Available data:
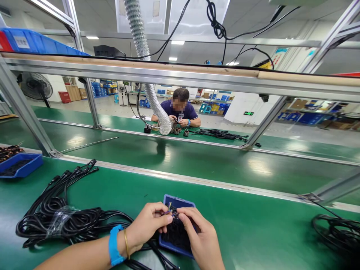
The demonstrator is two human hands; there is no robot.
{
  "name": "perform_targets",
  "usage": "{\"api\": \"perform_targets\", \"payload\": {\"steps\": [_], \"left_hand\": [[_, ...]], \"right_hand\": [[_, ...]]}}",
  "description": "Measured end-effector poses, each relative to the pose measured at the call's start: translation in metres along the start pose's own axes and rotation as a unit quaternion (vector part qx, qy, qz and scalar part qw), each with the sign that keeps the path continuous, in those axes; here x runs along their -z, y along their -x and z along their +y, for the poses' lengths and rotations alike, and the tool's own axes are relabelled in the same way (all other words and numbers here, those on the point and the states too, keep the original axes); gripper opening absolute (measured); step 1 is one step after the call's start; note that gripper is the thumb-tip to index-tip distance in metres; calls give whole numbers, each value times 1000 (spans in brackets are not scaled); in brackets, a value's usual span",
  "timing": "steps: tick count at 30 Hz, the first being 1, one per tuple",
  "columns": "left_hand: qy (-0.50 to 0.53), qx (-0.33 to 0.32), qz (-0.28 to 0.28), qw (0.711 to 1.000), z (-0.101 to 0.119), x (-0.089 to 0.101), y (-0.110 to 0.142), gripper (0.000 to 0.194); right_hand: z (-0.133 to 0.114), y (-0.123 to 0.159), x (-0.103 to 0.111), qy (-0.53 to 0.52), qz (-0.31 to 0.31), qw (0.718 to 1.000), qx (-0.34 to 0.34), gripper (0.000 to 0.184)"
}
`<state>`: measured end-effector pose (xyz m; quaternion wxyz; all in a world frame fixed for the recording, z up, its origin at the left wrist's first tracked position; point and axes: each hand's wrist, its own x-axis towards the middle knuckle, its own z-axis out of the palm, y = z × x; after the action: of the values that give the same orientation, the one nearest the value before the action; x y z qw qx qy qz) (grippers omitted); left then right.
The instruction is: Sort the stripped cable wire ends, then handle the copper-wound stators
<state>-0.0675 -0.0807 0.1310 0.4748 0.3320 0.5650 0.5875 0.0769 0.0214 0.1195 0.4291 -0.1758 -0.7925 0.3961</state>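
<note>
Right hand (201, 235) across blue bin (177, 250) rim; bench (253, 228) extends rightward.

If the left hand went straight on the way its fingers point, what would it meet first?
Probably the right hand, whose fingertips are just across the thin wires over the blue bin; exact depth is unclear.

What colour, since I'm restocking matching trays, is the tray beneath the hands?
The tray is blue; it shows best in the head view.
</note>
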Motion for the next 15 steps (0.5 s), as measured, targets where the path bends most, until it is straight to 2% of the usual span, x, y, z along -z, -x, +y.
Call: {"api": "perform_targets", "payload": {"steps": [5,10,15], "left_hand": [[4,-1,-1,1000,1,-1,1,51],[7,-1,-4,1000,2,0,1,51],[8,0,7,1000,-1,-1,0,51]], "right_hand": [[1,0,-1,12,19,999,27,15],[2,1,-3,30,13,998,46,15],[5,-1,0,56,-43,990,121,31]]}}
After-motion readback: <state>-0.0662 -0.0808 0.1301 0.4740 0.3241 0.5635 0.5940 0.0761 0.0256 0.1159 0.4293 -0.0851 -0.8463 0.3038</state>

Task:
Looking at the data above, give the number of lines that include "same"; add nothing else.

Answer:
2